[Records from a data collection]
*-*-*

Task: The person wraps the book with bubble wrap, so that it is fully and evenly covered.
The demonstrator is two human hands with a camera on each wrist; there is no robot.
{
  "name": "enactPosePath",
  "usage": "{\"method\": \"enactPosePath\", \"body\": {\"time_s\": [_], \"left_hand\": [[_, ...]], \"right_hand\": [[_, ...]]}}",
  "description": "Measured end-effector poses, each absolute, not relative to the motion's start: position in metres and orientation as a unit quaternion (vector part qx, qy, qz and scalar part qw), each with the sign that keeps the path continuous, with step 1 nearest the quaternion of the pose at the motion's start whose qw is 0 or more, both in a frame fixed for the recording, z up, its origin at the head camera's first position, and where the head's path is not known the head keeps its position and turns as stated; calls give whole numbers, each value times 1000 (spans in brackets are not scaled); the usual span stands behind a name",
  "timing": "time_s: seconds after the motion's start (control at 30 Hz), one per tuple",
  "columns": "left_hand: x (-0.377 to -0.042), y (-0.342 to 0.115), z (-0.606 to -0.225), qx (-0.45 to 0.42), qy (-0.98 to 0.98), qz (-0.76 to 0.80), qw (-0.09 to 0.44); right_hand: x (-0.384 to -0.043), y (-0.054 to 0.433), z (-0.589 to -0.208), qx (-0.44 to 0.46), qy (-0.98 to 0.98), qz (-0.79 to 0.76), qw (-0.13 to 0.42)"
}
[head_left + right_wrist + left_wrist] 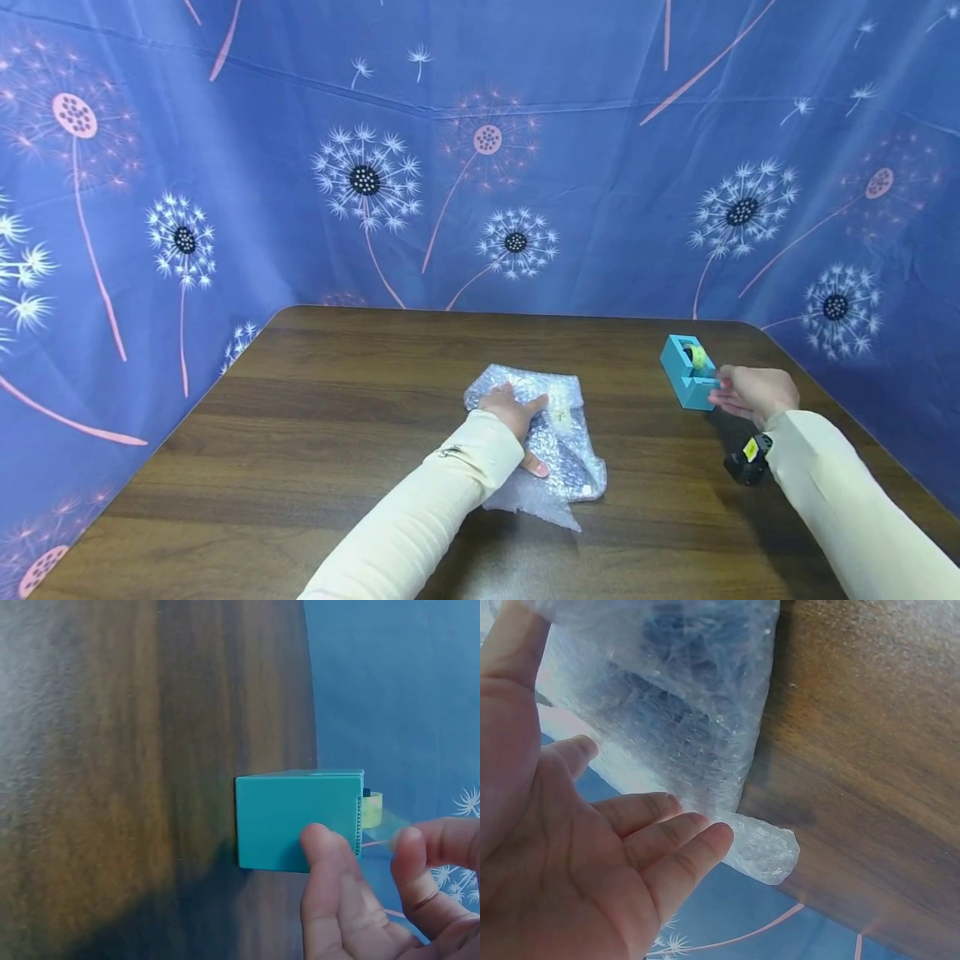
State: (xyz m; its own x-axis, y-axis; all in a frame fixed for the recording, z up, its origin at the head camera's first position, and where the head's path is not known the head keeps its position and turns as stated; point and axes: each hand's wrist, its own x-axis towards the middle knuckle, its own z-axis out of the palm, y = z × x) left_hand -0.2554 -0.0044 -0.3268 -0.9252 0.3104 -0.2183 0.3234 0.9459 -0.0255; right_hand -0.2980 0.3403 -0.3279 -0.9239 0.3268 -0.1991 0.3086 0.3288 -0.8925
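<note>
A bubble-wrapped package (564, 450) lies on the table, its clear wrap loose at the near edge. My left hand (513, 414) rests on its left part with the fingers spread; the left wrist view shows the fingers (679, 866) fairly straight along the wrap. What is inside the wrap cannot be made out. At the right, a turquoise tape dispenser (686, 379) holds a roll of yellowish tape (696, 357). Thumb and index finger of my right hand (756, 393) pinch the end of the clear tape (386, 827) just off the dispenser's toothed edge. Another right fingertip is at the dispenser's front.
The brown wooden table (330, 400) extends left of the package and between it and the dispenser. A blue curtain with dandelion prints (600, 167) hangs along the back and both sides. A black device (748, 460) is strapped at the right wrist.
</note>
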Motion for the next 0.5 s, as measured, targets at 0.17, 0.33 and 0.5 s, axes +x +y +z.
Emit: {"method": "enactPosePath", "body": {"time_s": [0.17, 0.33, 0.5], "left_hand": [[-256, -3, -325, 162, 980, -32, 107], [-258, -4, -326, 163, 979, -31, 118], [-258, -4, -328, 163, 979, -31, 120]], "right_hand": [[-293, 344, -331, -173, -833, 525, 33], [-288, 345, -339, -143, -841, 520, 44], [-284, 348, -351, -104, -839, 531, 56]]}}
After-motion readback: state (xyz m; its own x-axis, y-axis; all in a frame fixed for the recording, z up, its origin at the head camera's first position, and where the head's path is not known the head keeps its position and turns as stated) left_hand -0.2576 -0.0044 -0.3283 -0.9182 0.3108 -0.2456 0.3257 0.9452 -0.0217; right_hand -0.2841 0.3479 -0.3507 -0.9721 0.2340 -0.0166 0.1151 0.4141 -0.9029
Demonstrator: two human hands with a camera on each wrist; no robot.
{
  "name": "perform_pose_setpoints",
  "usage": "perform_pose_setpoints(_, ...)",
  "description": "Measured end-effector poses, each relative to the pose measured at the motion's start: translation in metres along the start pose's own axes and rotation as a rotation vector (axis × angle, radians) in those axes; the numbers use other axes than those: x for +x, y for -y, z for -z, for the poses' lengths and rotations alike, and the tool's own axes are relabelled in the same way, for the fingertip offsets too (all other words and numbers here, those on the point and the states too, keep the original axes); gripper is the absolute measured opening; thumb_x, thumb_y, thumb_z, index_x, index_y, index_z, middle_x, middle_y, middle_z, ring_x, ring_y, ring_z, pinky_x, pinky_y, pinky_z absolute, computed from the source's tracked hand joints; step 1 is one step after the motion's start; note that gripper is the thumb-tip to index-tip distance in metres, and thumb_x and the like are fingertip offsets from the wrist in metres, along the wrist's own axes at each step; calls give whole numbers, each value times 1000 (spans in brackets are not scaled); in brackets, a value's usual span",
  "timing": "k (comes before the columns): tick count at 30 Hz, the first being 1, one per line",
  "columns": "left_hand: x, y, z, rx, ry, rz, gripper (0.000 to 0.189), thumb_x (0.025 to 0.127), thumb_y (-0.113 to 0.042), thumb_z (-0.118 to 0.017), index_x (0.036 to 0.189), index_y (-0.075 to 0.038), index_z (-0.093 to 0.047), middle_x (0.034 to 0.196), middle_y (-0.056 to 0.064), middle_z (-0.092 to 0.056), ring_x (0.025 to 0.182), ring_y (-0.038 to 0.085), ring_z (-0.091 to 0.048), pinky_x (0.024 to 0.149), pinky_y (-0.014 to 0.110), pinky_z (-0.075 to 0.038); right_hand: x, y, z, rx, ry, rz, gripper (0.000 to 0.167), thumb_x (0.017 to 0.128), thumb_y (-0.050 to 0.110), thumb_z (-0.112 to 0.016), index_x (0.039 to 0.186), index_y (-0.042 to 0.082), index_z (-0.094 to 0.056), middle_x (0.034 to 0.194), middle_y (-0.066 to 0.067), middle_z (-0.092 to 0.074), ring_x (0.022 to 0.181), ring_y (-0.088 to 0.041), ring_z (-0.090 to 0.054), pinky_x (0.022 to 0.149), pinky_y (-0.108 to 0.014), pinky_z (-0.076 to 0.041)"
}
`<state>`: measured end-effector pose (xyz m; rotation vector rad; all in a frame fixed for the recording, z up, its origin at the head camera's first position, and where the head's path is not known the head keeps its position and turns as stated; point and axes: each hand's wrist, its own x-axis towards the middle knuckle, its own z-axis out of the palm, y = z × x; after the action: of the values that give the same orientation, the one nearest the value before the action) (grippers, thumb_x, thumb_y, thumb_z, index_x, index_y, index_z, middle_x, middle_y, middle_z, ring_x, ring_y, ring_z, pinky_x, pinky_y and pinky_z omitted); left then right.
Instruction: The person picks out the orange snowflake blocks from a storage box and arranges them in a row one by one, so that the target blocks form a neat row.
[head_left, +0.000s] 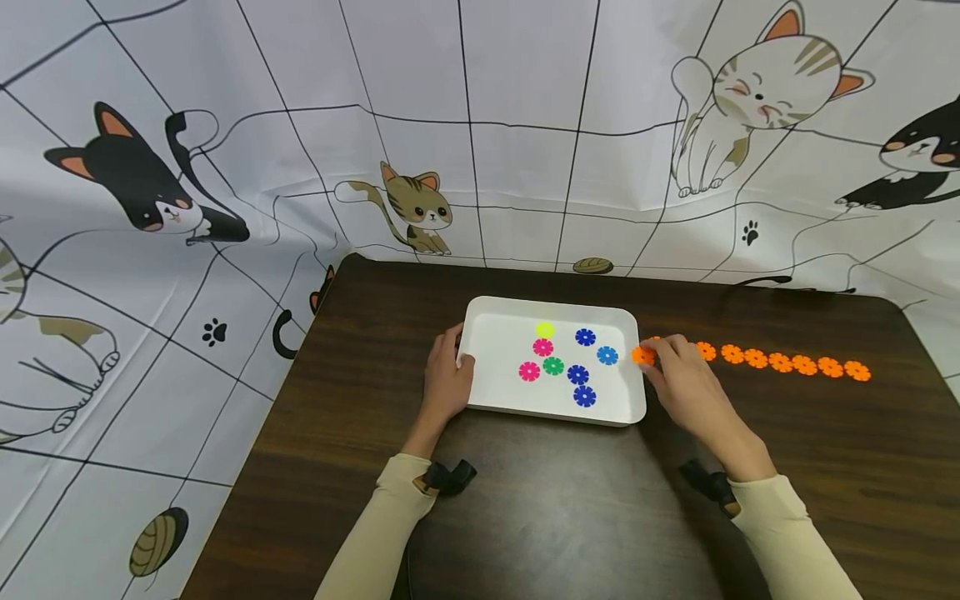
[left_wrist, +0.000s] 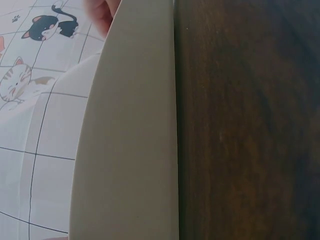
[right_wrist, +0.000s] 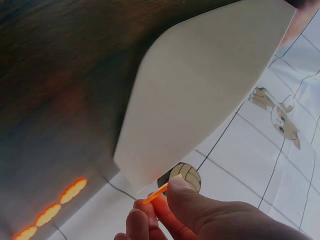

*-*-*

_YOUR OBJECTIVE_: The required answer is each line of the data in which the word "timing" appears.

_ANSWER SECTION_:
  "timing": "time_s: seconds after the motion's start (control at 30 Hz), one per tuple",
  "timing": "k (comes before the columns): tick count at 30 Hz, the first being 1, one per line",

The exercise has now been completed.